The reference implementation reduces terms lazily: applications are built as deferred thunks and only forced when something actually calls them as a function. This distinction matters more than it first appears — an early version of the interpreter forced both branches of the S-rule (S x y z = x z (y z)) eagerly, which meant K could never actually protect a divergent argument from being evaluated, since the divergent computation had already run by the time K had a chance to discard it. Only a properly deferred second branch gives the reduction genuine normal-order semantics.
Examples
Identity via SKK
CALL(PRINT(APP(APP(APP(S(), K()), K()), someChurchNumeral)))
S K K is extensionally equal to I; applying it to a numeral built from S/K/I and printing the result is used as a basic structural correctness check.
A Church numeral built from S, K, I
CALL(PRINT(APP(APP(S(), APP(APP(S(), APP(K(), S())), K())), APP(APP(S(), APP(APP(S(), APP(K(), S())), K())), APP(APP(S(), APP(APP(S(), APP(K(), S())), K())), APP(K(), I()))))))
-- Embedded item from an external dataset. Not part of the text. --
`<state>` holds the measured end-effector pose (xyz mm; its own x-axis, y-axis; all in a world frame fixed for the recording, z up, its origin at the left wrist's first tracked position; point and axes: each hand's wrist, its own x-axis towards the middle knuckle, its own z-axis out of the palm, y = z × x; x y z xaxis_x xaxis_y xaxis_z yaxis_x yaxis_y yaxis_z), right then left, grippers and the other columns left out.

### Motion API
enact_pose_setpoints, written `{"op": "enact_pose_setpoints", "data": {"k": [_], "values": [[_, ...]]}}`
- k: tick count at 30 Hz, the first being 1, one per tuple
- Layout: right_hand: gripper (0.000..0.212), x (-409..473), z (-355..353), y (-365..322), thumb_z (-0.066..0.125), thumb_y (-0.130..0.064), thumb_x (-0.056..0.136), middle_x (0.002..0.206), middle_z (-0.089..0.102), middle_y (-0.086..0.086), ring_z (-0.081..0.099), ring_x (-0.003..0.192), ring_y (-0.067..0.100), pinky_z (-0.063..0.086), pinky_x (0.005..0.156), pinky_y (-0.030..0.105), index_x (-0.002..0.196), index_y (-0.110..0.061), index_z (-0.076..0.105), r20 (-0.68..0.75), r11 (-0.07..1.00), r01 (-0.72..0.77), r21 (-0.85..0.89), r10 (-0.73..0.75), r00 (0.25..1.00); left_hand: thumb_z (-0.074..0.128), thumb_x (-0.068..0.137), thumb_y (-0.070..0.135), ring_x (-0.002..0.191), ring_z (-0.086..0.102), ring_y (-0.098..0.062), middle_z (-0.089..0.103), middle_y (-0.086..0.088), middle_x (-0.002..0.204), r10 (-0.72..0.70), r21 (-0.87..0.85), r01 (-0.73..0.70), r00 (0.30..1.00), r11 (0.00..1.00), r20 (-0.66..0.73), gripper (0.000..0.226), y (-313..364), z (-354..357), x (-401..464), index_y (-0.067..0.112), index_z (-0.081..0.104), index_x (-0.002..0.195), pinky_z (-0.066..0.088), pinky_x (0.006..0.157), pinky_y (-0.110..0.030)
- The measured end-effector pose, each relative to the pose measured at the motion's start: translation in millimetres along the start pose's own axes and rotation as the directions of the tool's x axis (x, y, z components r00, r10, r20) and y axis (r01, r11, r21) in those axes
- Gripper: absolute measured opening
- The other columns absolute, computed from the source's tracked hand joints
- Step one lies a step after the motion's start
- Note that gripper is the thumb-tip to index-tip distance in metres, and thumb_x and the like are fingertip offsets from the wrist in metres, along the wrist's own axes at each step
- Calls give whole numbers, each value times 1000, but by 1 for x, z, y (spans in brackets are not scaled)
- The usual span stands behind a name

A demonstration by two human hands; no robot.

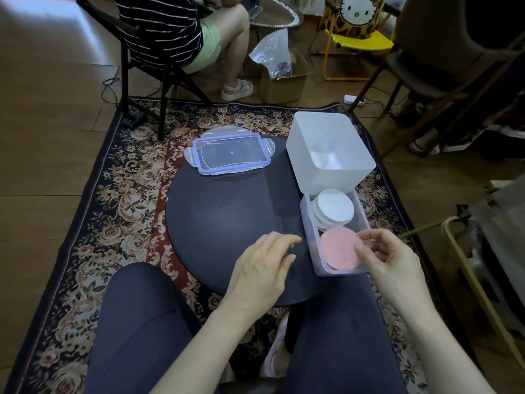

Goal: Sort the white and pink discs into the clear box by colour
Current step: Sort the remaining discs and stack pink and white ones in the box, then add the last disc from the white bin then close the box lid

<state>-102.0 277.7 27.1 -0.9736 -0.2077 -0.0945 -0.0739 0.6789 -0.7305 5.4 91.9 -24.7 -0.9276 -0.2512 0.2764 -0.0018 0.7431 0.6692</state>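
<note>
The clear box stands at the right edge of the round dark table. A stack of white discs fills its far half. Pink discs lie in its near half. My right hand is over the box's near right corner, thumb and fingers pinching the edge of the top pink disc. Just left of the box, my left hand hovers over the table with fingers relaxed and holding nothing.
A white tub stands just behind the clear box. The clear lid with blue trim lies at the table's far edge. A seated person and a cardboard box are beyond the patterned rug.
</note>
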Motion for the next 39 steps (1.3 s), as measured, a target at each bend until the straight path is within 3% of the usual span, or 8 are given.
{"op": "enact_pose_setpoints", "data": {"k": [5, 10, 16, 22, 27, 31, 34, 39], "values": [[10, -8, 2, -7, 61, -38, 87, 95, 59, -11, 58, 83, 16, 47, 69, 38, 94, -31, 62, -86, 949, 97, -299, -128, 988, 49, 87, 16, 103, 56, -19, 62, 4, 109, 150, 85, -149, 989, 985, -8, 31, -2, 2, 23, 18, 59, 116, 50, 81, -37], [31, -36, 16, -15, 58, -61, 76, 86, 57, -11, 63, 70, 12, 50, 58, 36, 79, -30, 59, -33, 908, 192, -371, -219, 975, 70, 79, 11, 133, 46, -23, 54, -2, 140, 317, 231, -342, 938, 911, 138, 51, -7, 10, 60, 15, 58, 129, 32, 111, -40], [39, -48, 21, 0, 58, -64, 69, 76, 48, -6, 55, 60, 9, 43, 44, 30, 67, -26, 49, -18, 882, 288, -373, -317, 948, 77, 76, 20, 125, 53, -24, 64, -2, 117, 425, 251, -455, 890, 855, 166, 26, -7, 8, 60, 19, 68, 101, 31, 112, -48], [22, -48, 15, 7, 71, -33, 79, 89, 48, -13, 55, 80, 2, 44, 61, 20, 75, -28, 50, 134, 872, 443, -211, -423, 896, 66, 90, 25, 83, 60, -20, 62, 4, 83, 436, 301, -400, 898, 866, -59, 6, -18, -14, 18, 22, 71, 89, 38, 95, -35], [14, -24, 32, -8, 66, -15, 85, 96, 49, -16, 55, 91, 7, 44, 72, 21, 84, -22, 55, 183, 825, 534, -185, -505, 844, 65, 91, 27, 73, 57, -22, 61, 4, 76, 334, 372, -244, 921, 895, -200, 15, -36, -46, 1, 18, 72, 81, 40, 76, -34], [11, -2, 52, -26, 64, -13, 86, 94, 50, -14, 53, 90, 9, 45, 73, 27, 85, -19, 55, 195, 797, 580, -166, -550, 812, 60, 84, 53, 109, 59, -23, 66, 1, 109, 174, 410, -120, 980, 904, -96, 40, -56, -70, 11, 19, 70, 104, 37, 91, -38], [12, 10, 64, -34, 63, -9, 87, 92, 49, -12, 52, 88, 11, 47, 72, 31, 85, -17, 55, 191, 779, 608, -153, -581, 791, 42, 79, 73, 138, 38, -20, 51, 0, 141, 18, 470, -53, 997, 881, 80, 76, -70, -76, 22, 18, 57, 130, 22, 110, -47], [13, 26, 74, -43, 62, -6, 86, 92, 49, -11, 51, 85, 11, 46, 70, 30, 84, -16, 53, 160, 788, 599, -144, -579, 800, 40, 87, 58, 135, 43, -23, 58, -2, 135, 28, 513, -21, 1000, 858, -7, 62, -80, -76, 34, 14, 62, 124, 20, 111, -46]]}}
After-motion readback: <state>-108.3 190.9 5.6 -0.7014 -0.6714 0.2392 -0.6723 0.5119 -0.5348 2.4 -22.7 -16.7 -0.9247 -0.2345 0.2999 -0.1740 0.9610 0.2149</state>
Builds the numeral 3 using SUCC = S (S (K S) K) and ZERO = K I, applying SUCC three times. Because Fun3 has no variables, any subterm used more than once — like SUCC here — must be written out in full at each occurrence; there is no way to name and reuse it. Programs are consequently expected to be generated rather than hand-written for anything beyond small demonstrations.
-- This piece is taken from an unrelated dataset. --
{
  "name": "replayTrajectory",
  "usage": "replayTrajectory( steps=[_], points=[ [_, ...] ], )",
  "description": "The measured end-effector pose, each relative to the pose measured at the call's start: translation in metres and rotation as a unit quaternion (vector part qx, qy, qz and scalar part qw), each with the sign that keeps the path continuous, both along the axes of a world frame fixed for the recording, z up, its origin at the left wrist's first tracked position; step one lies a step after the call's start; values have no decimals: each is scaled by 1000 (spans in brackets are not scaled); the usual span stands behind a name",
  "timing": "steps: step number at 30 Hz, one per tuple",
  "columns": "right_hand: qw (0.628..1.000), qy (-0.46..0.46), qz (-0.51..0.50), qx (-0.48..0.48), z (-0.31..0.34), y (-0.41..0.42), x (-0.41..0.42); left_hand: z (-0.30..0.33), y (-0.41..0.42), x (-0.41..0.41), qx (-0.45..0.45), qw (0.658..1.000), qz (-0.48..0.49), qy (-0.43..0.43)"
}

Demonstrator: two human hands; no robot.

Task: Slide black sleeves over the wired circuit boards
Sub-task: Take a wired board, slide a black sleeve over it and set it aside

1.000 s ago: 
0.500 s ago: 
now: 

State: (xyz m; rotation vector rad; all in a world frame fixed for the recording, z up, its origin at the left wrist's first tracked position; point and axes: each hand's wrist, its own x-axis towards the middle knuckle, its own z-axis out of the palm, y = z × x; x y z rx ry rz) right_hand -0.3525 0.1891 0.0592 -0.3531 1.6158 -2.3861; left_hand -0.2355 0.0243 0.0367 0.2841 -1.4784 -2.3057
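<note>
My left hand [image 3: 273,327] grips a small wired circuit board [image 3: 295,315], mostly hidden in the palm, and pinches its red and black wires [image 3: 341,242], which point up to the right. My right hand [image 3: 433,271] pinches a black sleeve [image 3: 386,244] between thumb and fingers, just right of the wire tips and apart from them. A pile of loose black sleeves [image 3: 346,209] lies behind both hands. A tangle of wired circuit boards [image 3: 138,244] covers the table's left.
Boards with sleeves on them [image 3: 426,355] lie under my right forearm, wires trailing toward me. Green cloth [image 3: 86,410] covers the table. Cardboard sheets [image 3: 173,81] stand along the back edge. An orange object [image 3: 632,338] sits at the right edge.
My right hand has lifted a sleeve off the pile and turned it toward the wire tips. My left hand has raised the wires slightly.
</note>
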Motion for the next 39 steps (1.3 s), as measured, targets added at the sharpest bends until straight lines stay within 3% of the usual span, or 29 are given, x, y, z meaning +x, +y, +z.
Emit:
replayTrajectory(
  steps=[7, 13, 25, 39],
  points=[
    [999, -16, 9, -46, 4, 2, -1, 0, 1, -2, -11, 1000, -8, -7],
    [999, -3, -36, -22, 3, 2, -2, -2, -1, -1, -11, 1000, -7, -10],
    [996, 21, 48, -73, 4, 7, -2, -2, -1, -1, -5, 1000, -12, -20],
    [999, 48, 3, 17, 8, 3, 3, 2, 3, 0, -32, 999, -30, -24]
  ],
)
Unbounded recursion via the Y combinator
A Y combinator applied to a successor function with no base case recurses without end, and is used to demonstrate genuine unbounded recursion (as opposed to bare self-application) hitting the implementation's resource limit rather than a designed halting condition.
Computational class
SKI combinator calculus is Turing complete; S and K alone suffice, since I is derivable as S K K. Any untyped lambda calculus term can be mechanically translated into an equivalent SK term via bracket abstraction, and untyped lambda calculus is Turing complete.
The reference implementation is Turing complete only in the "modulo resources" sense that applies to any concrete interpreter, and notably carries two independent, non-interchangeable limits rather than one:
- A configurable step counter on the reduction loop, which is a purely practical safety valve and bounds divergence that manifests as flat, repeated iteration.
- The host JavaScript engine's own call stack, which is architectural rather than practical: genuine SKI divergence (e.g. an omega term applied to itself, or the Y-combinator example above) reduces via nested calls into the interpreter's own forcing function rather than flat iteration, and so hits this ceiling directly. Removing the step counter entirely does not allow such terms to run any longer; they still fail immediately via a native stack-overflow error.
Closing the second gap would require rewriting the interpreter's core reduction step as an explicit, heap-allocated trampoline rather than relying on the host language's own call stack for recursion depth — a real rewrite rather than a configuration change, and one the reference implementation does not attempt.